- WHAT YOU ARE ASKED TO DO -
Find all lines with the word "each" in the material, then copy them.

- GIVEN INFORMATION -

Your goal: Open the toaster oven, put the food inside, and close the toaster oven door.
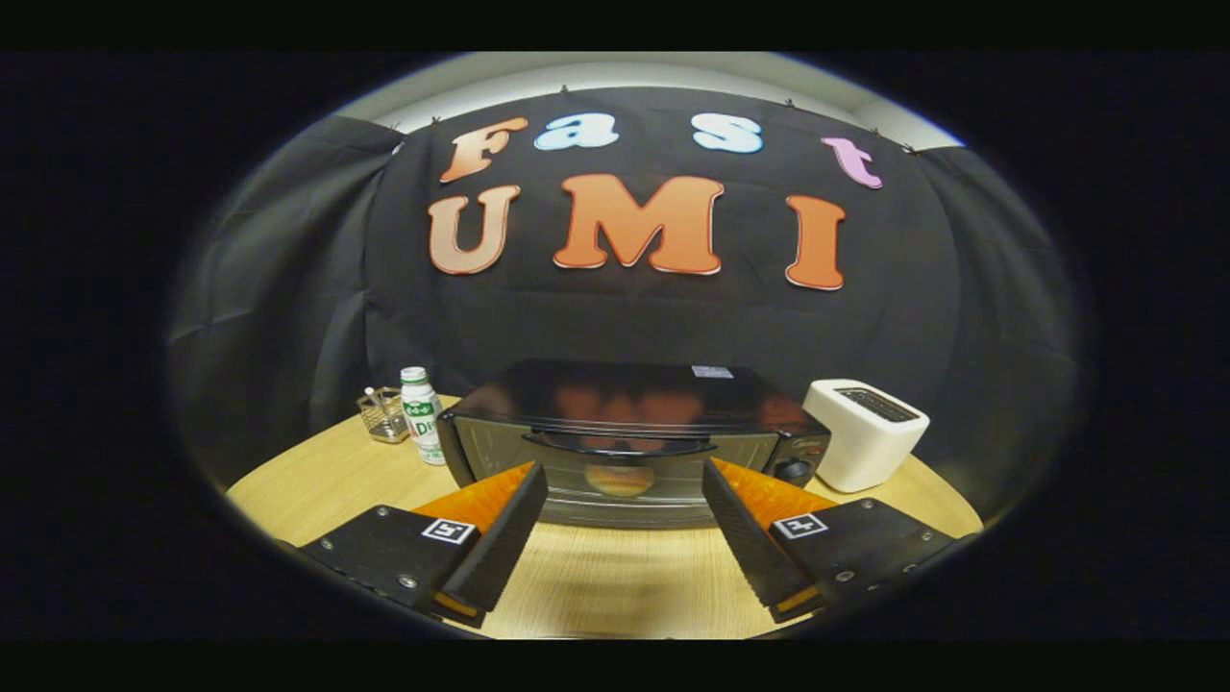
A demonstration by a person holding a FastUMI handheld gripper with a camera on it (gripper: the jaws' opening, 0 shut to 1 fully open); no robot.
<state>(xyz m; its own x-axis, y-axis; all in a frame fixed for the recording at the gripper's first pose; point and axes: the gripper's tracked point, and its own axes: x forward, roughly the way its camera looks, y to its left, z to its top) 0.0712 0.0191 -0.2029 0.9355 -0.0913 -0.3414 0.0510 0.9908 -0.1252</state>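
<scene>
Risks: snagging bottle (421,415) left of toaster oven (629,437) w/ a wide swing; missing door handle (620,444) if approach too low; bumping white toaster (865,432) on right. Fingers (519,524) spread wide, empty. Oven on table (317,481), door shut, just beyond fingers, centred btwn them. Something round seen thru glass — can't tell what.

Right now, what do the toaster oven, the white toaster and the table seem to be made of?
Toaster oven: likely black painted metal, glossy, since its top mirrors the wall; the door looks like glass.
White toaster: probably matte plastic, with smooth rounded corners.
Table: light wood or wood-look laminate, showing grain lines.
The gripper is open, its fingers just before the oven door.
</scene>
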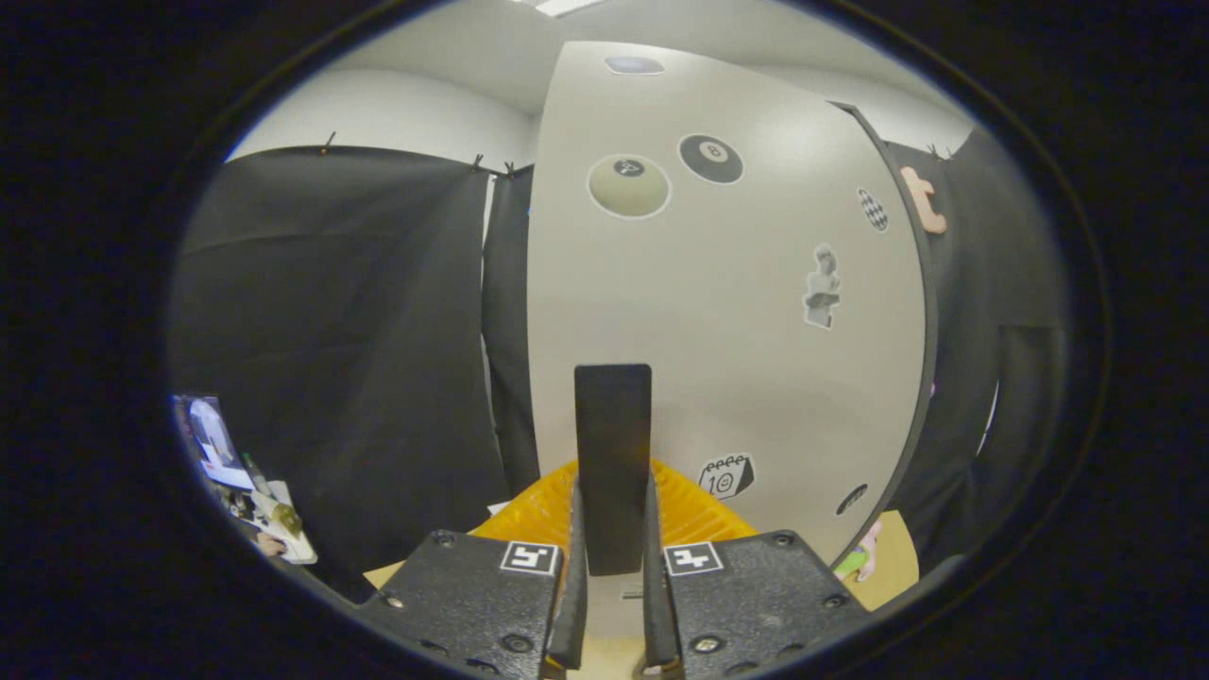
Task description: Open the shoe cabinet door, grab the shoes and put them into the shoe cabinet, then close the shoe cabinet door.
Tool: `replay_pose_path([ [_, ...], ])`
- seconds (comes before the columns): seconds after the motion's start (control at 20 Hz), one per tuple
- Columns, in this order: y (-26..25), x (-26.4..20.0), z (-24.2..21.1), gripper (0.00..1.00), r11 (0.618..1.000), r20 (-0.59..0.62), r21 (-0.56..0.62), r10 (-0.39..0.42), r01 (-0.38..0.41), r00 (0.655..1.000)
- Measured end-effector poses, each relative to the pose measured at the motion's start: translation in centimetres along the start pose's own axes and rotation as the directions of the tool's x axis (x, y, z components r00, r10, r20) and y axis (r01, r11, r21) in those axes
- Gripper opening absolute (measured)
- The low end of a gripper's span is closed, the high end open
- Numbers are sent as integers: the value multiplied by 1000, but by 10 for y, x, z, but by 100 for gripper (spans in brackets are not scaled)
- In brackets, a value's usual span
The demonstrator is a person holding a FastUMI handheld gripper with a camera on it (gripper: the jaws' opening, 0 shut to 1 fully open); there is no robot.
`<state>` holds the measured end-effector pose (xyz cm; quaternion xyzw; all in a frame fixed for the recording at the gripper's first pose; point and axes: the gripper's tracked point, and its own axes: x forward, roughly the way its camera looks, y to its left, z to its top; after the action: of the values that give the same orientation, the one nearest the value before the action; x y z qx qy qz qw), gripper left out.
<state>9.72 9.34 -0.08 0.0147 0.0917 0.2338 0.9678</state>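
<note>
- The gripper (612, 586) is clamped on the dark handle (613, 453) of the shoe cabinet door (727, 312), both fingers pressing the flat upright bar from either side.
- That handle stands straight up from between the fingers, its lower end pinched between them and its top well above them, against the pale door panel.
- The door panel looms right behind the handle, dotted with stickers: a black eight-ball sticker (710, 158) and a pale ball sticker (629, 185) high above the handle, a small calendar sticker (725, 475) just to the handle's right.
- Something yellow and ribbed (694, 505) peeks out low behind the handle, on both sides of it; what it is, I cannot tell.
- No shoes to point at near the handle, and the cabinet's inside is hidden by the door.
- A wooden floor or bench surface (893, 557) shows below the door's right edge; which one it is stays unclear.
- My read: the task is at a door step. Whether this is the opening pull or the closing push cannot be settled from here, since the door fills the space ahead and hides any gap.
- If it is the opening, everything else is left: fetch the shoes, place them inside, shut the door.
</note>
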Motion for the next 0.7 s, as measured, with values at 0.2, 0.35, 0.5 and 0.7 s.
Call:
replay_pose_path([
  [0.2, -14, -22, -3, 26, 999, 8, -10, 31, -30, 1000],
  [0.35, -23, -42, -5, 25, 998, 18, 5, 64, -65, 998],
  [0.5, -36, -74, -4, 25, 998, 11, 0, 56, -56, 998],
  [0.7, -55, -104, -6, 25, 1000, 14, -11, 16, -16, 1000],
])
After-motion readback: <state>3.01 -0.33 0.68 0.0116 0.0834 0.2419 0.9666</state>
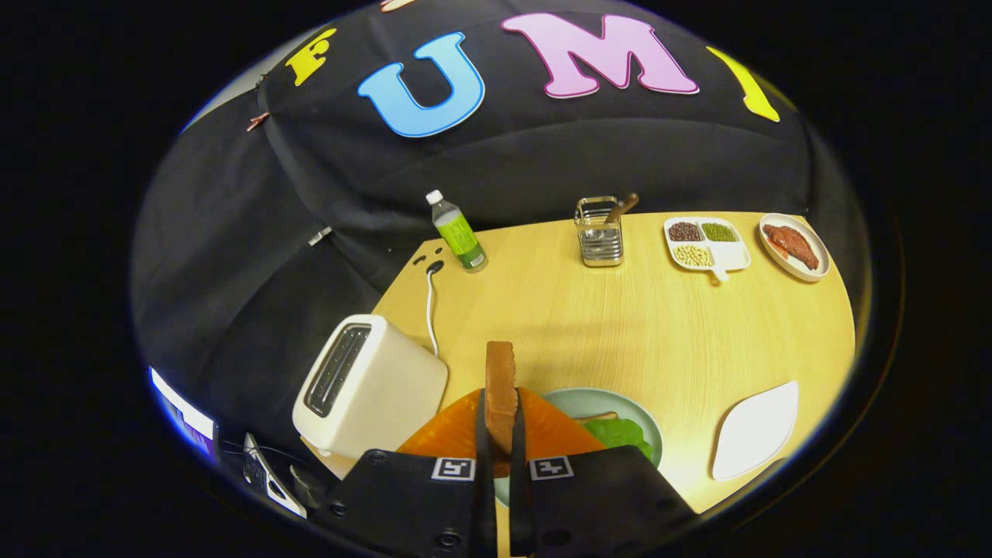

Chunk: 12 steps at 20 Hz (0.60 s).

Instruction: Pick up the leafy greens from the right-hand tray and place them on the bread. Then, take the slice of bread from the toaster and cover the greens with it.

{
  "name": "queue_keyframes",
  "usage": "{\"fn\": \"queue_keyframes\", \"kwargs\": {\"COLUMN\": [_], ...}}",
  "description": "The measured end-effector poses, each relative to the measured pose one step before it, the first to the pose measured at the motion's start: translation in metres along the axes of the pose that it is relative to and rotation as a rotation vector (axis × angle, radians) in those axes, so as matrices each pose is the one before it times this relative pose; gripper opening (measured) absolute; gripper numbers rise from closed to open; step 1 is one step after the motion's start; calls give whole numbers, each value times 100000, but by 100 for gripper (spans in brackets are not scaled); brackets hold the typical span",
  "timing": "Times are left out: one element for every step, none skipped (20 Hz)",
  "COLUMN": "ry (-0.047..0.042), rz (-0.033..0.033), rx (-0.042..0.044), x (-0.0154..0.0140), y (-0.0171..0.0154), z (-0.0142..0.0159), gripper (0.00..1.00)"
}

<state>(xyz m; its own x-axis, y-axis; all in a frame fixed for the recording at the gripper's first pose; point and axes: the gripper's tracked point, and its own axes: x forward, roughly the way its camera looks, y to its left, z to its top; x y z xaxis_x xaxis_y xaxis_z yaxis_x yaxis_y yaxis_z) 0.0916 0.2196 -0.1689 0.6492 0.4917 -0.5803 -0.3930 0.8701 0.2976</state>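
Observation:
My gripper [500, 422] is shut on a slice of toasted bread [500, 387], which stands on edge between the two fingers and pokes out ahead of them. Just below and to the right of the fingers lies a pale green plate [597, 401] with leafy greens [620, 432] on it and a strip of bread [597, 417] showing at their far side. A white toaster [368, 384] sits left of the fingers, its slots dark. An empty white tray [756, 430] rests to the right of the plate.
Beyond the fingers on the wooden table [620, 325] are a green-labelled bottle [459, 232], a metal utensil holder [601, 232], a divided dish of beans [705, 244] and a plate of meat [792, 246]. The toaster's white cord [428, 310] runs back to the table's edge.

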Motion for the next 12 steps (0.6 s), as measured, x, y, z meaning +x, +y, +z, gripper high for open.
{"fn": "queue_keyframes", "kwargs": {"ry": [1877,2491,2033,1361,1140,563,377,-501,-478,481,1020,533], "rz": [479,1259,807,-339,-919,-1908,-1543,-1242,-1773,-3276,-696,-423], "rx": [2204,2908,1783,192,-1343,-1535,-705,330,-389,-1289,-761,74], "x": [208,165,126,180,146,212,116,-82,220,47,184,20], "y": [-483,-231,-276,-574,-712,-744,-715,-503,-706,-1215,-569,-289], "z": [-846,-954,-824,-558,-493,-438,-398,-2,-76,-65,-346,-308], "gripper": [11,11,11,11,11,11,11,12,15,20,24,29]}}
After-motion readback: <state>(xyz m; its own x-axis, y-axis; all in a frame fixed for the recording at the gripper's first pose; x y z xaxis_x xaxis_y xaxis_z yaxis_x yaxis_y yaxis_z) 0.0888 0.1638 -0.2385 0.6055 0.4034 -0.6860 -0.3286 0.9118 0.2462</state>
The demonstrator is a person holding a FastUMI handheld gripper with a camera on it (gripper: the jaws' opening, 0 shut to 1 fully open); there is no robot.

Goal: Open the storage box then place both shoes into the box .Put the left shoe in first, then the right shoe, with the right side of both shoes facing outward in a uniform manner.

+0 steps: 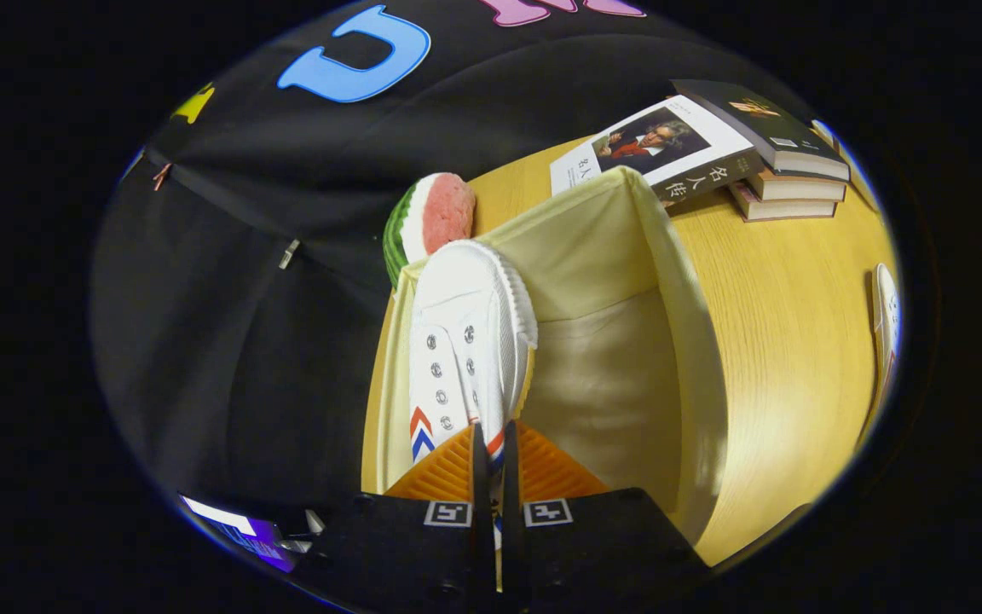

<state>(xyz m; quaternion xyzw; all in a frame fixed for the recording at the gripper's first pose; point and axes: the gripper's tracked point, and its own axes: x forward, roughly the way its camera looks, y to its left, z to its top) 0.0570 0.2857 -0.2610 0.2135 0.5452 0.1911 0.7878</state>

- EXERCISE ANSWER -
- Measured end-effector poses, each relative to the pose measured at the motion's start: translation in centimetres along the start pose's own axes and rotation as the directions of the tool's x axis (x, y, z components r00, r10, r20) and y axis (r01, r11, r21) in those axes
  "description": "The measured end-effector poses, each relative to the measured pose one step before it, the first to the pose measured at the motion's start: translation in metres along the axes of the pose that it is relative to and rotation as a rotation vector (axis × angle, radians) in those axes, so as matrices each pose is the one before it times this relative pose; gripper opening (measured) absolute; gripper numbers rise from closed to open; step 1 is one step after the motion's start; calls give whole numbers, each value times 100000, but by 100 for gripper (spans in brackets are not scaled); brackets hold the typical span",

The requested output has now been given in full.